Forum Moderators: open
There are tons of links to the site, and I have painstakingly contacted webmasters from sites who listed the old url. They have updated their links, but it doesn't seem to matter.
Anyone have any ideas? I have tried submitting the site to DMOZ, but they have not listed it.
Thanks for any help. I am at my wit's end.
A very simple all HTML site map at root level has been working for me.
That's a nice idea, Fearless! Have you been waiting for bot to pick it up or just typed it in at addurl.html?
I do have a static text link to the site map from the home page
Use clean hrefs for all your links (no JS, mouseover, etc.) and these pages will all be indexed within 2 days.
Note that this is the same advice offered by GoogleGuy in message 24 (my emphasis in bold added):
But my main advice is still to get a few more links (e.g. from within the university; campus directory, etc.), and instead of the javascript-y mouseovers, go with static links without fragments
First things first: Crow_Song, welcome to WebmasterWorld :)
- try running the index page through this address: [validator.w3.org...]

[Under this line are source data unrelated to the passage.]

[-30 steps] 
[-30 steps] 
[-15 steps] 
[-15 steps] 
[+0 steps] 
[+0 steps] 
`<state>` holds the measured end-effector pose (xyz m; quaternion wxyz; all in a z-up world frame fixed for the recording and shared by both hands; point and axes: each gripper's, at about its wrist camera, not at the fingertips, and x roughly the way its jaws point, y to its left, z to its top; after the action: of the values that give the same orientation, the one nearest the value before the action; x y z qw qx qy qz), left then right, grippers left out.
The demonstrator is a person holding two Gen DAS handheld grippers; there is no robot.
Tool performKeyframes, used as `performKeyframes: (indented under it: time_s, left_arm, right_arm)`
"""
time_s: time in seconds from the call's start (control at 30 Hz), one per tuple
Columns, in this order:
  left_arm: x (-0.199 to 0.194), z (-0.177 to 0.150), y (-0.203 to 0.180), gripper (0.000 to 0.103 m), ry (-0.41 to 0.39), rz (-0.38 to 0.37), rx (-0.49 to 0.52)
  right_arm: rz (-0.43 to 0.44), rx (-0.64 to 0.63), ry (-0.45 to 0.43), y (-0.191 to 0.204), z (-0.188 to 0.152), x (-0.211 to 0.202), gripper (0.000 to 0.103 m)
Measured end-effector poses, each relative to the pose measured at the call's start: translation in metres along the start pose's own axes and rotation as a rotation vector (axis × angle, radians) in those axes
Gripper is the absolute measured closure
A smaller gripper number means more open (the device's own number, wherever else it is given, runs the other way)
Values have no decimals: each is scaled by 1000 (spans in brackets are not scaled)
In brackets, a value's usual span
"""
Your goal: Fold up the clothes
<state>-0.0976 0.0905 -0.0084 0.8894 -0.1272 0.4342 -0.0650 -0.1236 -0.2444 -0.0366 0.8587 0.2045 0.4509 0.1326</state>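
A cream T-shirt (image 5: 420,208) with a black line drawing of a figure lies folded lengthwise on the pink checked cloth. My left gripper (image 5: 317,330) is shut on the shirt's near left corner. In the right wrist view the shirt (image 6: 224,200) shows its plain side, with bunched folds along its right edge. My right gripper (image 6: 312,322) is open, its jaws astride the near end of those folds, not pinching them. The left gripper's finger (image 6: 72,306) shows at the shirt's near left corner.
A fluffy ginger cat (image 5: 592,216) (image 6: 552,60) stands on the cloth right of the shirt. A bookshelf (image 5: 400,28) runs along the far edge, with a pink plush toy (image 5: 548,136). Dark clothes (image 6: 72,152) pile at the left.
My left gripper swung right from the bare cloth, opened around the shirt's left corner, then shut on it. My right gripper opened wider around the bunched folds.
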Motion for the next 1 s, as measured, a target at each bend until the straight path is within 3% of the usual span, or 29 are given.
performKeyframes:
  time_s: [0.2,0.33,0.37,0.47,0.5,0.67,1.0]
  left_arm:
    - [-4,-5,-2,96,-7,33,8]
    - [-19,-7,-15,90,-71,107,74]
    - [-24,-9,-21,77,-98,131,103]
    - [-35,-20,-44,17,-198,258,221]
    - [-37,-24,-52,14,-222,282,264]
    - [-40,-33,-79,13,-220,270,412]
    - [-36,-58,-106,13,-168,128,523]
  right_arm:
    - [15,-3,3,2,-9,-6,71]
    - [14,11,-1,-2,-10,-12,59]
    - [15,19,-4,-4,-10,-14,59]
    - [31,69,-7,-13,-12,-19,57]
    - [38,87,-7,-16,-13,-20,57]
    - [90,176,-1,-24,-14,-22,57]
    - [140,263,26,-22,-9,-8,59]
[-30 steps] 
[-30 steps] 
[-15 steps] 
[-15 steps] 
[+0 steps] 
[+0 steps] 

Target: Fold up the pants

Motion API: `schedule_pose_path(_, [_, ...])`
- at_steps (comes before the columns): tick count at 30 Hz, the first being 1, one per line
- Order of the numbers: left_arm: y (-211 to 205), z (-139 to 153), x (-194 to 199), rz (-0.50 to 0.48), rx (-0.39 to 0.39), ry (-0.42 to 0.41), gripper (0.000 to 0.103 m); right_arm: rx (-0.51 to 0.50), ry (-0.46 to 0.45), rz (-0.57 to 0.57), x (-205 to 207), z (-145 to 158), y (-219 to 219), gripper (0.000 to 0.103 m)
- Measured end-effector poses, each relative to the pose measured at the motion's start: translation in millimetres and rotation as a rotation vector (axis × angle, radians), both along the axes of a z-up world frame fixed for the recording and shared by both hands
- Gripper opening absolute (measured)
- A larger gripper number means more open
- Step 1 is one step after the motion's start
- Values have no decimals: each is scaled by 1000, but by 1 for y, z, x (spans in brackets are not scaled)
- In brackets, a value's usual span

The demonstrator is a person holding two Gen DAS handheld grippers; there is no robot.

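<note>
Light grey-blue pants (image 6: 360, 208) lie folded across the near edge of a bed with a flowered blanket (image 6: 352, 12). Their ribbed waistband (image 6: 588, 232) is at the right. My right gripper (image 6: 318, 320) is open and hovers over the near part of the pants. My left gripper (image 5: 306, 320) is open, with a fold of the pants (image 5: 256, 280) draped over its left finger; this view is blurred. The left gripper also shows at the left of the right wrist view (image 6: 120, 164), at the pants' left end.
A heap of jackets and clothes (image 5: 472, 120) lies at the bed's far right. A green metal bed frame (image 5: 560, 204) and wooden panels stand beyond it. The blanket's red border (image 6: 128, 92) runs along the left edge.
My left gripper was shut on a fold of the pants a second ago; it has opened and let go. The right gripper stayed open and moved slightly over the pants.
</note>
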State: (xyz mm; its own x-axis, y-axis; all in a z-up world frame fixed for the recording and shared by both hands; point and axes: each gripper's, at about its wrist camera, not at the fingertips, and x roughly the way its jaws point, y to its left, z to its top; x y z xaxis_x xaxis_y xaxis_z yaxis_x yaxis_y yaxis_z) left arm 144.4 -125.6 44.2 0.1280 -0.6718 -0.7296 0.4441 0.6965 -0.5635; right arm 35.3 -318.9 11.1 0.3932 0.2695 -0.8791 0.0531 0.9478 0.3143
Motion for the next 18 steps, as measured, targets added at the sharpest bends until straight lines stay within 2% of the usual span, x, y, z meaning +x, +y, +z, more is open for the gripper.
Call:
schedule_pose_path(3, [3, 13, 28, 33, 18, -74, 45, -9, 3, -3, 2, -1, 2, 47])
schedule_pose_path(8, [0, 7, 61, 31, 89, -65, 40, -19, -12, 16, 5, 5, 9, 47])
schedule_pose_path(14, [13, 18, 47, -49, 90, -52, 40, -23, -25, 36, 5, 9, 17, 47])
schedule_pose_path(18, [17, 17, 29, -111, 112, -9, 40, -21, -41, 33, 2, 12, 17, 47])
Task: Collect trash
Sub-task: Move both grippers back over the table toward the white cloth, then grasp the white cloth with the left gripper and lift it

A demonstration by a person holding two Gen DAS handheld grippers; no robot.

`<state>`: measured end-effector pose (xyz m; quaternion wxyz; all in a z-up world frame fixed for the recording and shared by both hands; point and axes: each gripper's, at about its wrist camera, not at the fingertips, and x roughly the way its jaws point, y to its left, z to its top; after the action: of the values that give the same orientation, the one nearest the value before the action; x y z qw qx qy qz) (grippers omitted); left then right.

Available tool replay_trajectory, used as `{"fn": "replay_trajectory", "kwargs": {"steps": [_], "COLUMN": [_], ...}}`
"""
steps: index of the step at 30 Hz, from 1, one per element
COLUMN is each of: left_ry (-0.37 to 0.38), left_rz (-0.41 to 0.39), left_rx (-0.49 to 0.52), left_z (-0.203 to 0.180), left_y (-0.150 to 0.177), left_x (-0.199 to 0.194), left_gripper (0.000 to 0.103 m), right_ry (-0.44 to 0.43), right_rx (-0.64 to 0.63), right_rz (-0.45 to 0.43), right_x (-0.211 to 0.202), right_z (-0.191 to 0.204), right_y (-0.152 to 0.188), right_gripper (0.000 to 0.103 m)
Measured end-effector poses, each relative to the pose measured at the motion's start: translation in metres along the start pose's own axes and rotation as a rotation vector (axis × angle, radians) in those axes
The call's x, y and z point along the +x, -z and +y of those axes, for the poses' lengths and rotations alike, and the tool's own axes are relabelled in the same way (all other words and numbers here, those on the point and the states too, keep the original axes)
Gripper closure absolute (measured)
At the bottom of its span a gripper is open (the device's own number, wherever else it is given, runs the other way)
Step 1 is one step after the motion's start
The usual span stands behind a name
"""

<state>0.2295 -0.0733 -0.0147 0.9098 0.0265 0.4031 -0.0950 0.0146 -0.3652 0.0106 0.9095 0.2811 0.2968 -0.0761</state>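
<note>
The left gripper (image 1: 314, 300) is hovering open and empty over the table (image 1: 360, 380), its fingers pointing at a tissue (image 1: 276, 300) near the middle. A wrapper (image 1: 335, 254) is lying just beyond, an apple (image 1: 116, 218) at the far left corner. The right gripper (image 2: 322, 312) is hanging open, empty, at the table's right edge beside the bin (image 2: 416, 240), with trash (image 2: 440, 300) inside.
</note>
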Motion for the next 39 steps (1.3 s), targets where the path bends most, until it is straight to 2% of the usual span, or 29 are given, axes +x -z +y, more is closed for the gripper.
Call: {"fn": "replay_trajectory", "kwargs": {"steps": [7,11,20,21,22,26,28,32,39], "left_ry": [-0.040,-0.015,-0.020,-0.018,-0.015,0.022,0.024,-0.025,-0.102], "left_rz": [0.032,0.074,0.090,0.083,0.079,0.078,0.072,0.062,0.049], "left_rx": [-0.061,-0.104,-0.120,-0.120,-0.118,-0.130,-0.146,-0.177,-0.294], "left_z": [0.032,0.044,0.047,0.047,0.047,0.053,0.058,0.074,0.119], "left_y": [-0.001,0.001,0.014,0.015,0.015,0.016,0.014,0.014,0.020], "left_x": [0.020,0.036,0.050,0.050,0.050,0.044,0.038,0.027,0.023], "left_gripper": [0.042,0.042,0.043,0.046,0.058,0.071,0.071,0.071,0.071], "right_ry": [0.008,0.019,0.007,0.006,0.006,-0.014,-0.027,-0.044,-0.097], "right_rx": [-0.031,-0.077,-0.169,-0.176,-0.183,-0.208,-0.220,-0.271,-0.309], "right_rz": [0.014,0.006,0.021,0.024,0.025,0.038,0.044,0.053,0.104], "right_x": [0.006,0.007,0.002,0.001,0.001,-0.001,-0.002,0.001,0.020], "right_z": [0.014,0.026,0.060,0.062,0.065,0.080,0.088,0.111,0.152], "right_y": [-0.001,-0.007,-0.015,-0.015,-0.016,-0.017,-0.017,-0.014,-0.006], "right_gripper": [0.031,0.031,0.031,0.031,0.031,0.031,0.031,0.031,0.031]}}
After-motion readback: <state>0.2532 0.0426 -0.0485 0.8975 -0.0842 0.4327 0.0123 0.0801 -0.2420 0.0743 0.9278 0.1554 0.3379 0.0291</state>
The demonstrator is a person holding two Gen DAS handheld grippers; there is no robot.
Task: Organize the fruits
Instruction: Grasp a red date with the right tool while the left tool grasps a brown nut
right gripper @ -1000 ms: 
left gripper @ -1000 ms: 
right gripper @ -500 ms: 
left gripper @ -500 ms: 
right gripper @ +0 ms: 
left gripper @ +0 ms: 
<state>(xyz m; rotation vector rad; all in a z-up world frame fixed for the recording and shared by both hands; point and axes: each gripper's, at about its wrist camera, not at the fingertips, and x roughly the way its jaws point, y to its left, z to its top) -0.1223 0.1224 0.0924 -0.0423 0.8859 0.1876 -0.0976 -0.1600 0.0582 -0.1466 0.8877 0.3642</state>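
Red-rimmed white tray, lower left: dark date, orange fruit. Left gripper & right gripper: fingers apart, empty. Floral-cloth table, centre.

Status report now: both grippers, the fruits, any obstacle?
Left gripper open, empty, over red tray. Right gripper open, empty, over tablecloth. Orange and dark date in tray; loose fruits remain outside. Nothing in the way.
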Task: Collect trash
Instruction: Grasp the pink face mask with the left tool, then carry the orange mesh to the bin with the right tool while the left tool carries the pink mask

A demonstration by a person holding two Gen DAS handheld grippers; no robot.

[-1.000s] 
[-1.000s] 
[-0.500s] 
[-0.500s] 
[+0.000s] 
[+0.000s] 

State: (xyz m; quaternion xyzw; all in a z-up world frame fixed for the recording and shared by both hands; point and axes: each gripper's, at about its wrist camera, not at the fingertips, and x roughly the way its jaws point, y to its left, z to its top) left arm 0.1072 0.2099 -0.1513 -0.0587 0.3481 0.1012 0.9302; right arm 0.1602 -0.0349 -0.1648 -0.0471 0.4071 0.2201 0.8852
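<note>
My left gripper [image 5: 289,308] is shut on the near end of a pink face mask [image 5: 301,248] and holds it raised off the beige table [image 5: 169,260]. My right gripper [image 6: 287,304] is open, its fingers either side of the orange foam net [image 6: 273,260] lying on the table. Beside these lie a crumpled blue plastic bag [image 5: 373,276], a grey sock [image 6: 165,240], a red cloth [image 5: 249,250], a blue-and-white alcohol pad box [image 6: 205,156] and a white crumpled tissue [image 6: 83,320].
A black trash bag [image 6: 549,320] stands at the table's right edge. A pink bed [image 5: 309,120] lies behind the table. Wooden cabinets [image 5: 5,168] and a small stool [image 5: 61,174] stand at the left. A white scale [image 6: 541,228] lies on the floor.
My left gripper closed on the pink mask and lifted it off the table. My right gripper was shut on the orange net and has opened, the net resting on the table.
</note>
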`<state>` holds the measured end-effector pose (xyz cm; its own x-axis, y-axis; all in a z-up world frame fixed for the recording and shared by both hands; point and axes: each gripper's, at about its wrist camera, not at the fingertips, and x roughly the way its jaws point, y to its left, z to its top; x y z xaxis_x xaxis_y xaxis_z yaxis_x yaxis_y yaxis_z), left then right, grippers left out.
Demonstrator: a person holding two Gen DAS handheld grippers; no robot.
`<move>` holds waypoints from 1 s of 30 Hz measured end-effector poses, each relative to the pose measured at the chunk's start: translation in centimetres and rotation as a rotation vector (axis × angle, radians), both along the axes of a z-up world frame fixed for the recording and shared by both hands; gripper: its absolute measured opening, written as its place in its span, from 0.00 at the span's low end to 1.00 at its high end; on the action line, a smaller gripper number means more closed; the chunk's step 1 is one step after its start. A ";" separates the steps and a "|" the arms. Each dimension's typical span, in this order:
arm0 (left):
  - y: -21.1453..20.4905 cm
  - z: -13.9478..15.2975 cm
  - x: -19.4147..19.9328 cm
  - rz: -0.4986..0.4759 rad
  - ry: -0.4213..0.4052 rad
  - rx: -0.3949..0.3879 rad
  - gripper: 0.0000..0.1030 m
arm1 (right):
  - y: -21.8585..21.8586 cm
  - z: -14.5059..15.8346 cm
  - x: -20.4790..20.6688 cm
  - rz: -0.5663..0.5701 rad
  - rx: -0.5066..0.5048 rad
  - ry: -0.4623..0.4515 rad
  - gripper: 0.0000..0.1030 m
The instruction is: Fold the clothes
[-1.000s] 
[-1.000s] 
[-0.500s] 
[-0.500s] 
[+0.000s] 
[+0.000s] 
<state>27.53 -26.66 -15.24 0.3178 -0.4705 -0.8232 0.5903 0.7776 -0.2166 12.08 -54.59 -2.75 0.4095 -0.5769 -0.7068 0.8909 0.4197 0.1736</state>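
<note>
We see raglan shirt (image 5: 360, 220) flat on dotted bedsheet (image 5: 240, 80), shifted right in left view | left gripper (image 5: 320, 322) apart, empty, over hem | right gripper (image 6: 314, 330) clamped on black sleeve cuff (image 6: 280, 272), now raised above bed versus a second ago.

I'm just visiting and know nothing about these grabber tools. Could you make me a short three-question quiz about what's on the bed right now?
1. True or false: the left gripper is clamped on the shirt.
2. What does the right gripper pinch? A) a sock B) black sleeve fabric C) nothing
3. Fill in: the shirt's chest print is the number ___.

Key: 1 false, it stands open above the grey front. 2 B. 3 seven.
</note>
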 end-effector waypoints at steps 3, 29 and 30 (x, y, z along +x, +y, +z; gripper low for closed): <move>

You will need to choose an encoding and a document-type first, as your HTML does not specify this, i tried 4.1 Transitional and iso-8859-1. There's quite a few error lines, but i've seen worse on pages that did well in the SERPS. Anyway, a cleanup might do you good, just for the sake of your flesh-and-blood visitors, if nothing else (this page will crash some browsers).
Then, try running it through this if you haven't got Lynx on your system (a "real lynx" would be better): [delorie.com...]
That's sort of what a spider will see on the page, it's just a bit nicer to look at (eg. the centered text is not centered to a spider). You might consider that these links are repeated three times on the page, and the page has almost no other spiderable content:
Alumni, Graduates, Undergraduates, Department, Research, People
The site-map link is also repeated twice. Some spiders are intelligent bastards, and they tend to regard repetitions as an insult to their intelligence. Try just having each link one time. Oh, and yes, the links in the "ilayer / layer" thingy does not show. Try a div - or better still, keep them in the open in stead of playing hide-and-seek with DHTML, spiders are too serious for play.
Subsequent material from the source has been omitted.